Dalla corografia sembra potersi desumere che la scelta cadde sulla seconda opzione


scelta comunque puramente astratta dato che l’ampliamento non venne mai realizzato. L’architettonica degli edifici sarebbe comunque stata estremamente distante da quelli del progetto di Caracciolo; questo sarebbe stato l’asilo


e questa la sede per la cooperativa

Ma ormai si era completamente svincolati da ogni obbligo; sia da quelli normativi previsti dall’ECLS, che avrebbe voluto che le varianti di progetto venissero valutate da una commissione, sia da quelli stilistici, in considerazione che quasi nulla del progetto originario esisteva più.

E come in un cerchio che si chiude ritorniamo all’interrogativo iniziale:”Dove sono capitato?”. A Borgo Petilia, forse, ma non certo a Borgo Gigino Gattuso. Niente del progetto originale, all’infuori della planimetria e della chiesa, è infatti ormai visibile. Solo l’ubicazione degli edifici è conservata, ma i fabbricati sono diversi, nello stile e nelle strutture. E se Borgo Schirò è una riproduzione relativamente fedele dell’originale, per certi versi paragonabile ad un ottimo falso, Borgo Petilia non riesce ad essere neanche questo.
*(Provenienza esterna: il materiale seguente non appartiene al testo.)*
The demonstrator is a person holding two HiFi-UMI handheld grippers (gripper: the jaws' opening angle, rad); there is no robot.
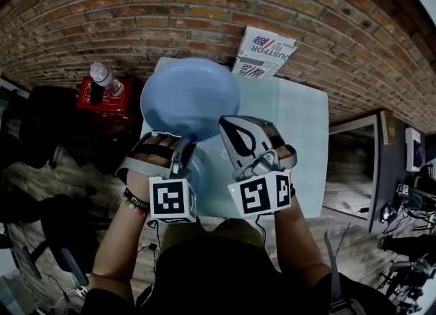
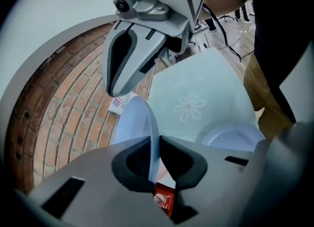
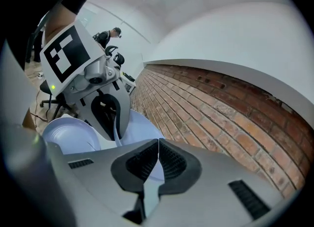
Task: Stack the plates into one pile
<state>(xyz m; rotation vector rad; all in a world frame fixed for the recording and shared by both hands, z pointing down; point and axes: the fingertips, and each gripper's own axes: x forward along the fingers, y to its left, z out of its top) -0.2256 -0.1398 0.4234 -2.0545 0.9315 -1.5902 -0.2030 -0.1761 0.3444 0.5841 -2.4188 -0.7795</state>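
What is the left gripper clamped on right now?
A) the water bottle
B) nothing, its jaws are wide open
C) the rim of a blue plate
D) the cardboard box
C: in the left gripper view, the left gripper has its pads closed on the thin rim of the blue plate, which stands edge-on between them.

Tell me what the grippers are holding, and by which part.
One blue plate, shared by both. The left gripper pinches its near rim, and the right gripper is shut on the same rim a little further along.
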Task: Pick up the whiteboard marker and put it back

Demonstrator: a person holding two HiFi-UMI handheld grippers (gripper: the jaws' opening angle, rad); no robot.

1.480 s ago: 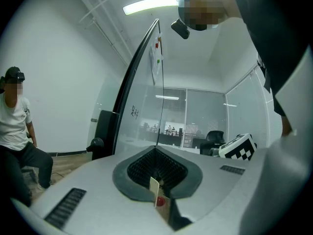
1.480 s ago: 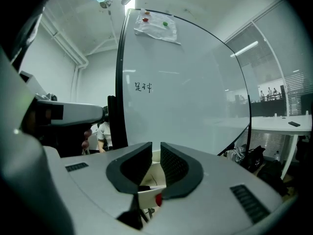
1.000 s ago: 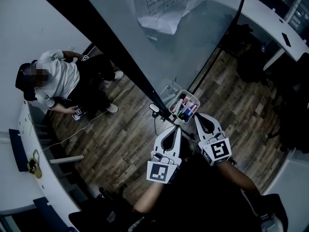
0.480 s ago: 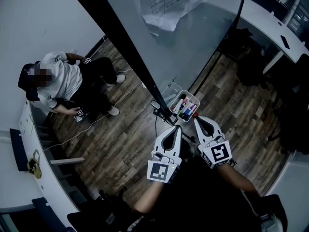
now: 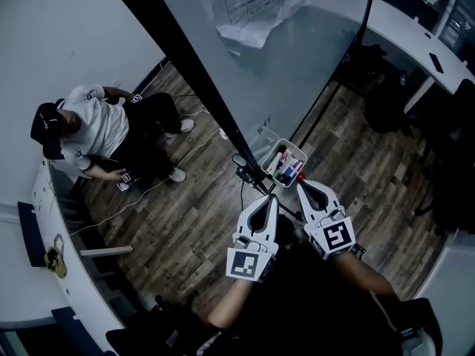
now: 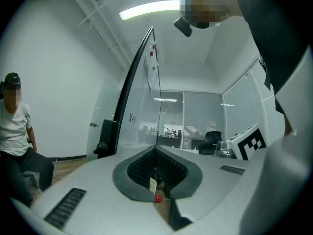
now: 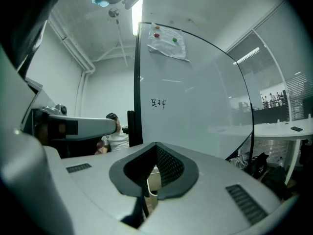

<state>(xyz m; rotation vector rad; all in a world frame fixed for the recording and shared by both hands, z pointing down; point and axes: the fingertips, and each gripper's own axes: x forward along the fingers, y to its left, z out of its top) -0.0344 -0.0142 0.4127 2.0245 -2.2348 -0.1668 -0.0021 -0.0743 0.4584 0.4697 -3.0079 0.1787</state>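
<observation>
Several whiteboard markers (image 5: 285,167), pink, purple and dark, stand in a small white basket (image 5: 297,151) hung at the foot of the glass whiteboard (image 5: 297,58). Just short of the basket, my left gripper (image 5: 272,196) points at it with its jaws shut and nothing between them. To its right my right gripper (image 5: 300,185) is shut and empty too, its tip near the basket's front edge. In the left gripper view the jaws (image 6: 155,149) meet, and a small red thing (image 6: 157,198) shows below them. The right gripper view shows the closed jaws (image 7: 156,144) facing the board (image 7: 195,92).
A person (image 5: 93,128) sits on the wooden floor (image 5: 185,206) at the left, beside a white desk (image 5: 44,221). The board's black frame (image 5: 189,69) runs diagonally. Paper sheets (image 5: 252,6) hang on the board. Another white desk (image 5: 415,39) stands at the upper right.
The head view has shifted a little, so the seated person and the basket sit slightly differently in frame. Both grippers have stayed shut near the basket.
</observation>
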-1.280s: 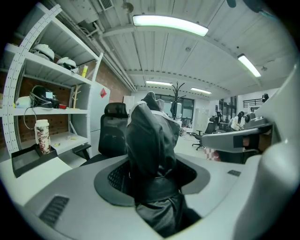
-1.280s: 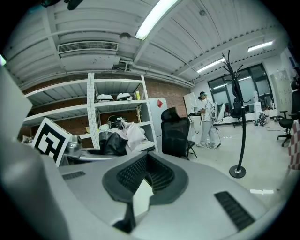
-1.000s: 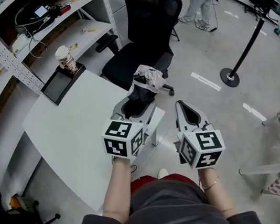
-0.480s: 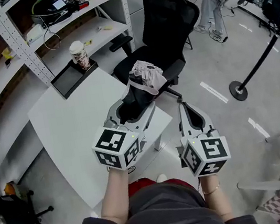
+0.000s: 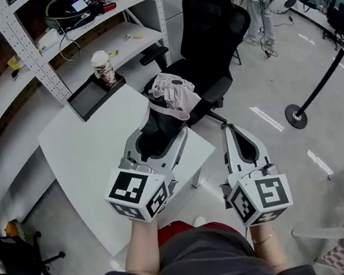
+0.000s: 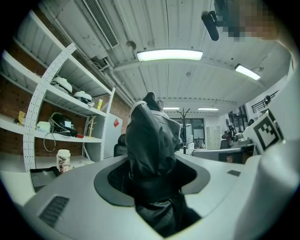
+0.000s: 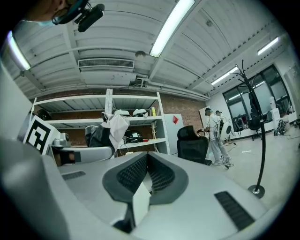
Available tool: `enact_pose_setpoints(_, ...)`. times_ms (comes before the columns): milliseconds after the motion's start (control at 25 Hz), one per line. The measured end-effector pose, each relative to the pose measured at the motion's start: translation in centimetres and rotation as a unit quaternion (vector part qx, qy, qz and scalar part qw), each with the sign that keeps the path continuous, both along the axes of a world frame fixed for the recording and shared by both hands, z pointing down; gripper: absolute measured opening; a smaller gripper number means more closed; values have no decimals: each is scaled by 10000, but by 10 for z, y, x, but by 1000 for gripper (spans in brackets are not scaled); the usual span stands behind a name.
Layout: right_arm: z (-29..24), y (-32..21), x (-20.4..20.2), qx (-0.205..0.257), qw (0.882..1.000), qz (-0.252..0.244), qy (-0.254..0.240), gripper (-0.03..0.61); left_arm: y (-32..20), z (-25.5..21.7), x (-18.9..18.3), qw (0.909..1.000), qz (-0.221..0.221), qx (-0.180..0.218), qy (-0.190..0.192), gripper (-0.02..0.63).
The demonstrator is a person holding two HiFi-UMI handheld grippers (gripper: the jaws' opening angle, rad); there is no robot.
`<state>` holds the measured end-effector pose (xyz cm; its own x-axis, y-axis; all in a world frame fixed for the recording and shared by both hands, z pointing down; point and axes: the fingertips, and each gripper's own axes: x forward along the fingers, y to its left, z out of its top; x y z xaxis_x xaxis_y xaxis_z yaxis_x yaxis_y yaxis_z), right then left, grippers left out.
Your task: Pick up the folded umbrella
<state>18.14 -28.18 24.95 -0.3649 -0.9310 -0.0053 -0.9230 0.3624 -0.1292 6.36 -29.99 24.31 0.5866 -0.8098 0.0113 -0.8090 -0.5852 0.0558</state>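
white table (image 5: 77, 156), the landmark for all that follows. metal shelving rack (image 5: 19, 41) stands behind the table's far side. black office chair (image 5: 215, 22) sits just beyond the table's right corner. folded umbrella (image 5: 170, 96), black with a pale bunched end, is held in the air over the table's edge on the chair side. left gripper (image 5: 164, 123) is clamped on the umbrella's black body, jaws part-way apart around it. right gripper (image 5: 233, 133) hangs off the table's right edge, jaws together with nothing between them. black tray (image 5: 90, 96) lies on the table's far corner; a paper cup (image 5: 103, 68) stands in it.
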Motion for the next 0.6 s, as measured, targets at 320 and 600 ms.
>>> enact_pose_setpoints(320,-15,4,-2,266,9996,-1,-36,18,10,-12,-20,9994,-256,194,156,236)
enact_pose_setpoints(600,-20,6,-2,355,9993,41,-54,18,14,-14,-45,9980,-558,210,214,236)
Edoardo Caracciolo è morto nel 1962, all’età di 55 anni. Non so se avesse un’idea precisa della fine che aveva fatto la sua creatura, ma mi accade spesso di chiedermi cosa avesse pensato. O cosa avrebbe pensato se l’avesse visto. E questo senza che ciò implichi un giudizio di qualche natura sui risultati del suo operato, giudizio che peraltro non sono titolato, in alcun modo, ad emettere. Deve però essere questo cognome che, in un modo o in un altro, porta sfortuna ai borghi, per qualunque motivo compaia; ma di questo, Lettore, parleremo più avanti.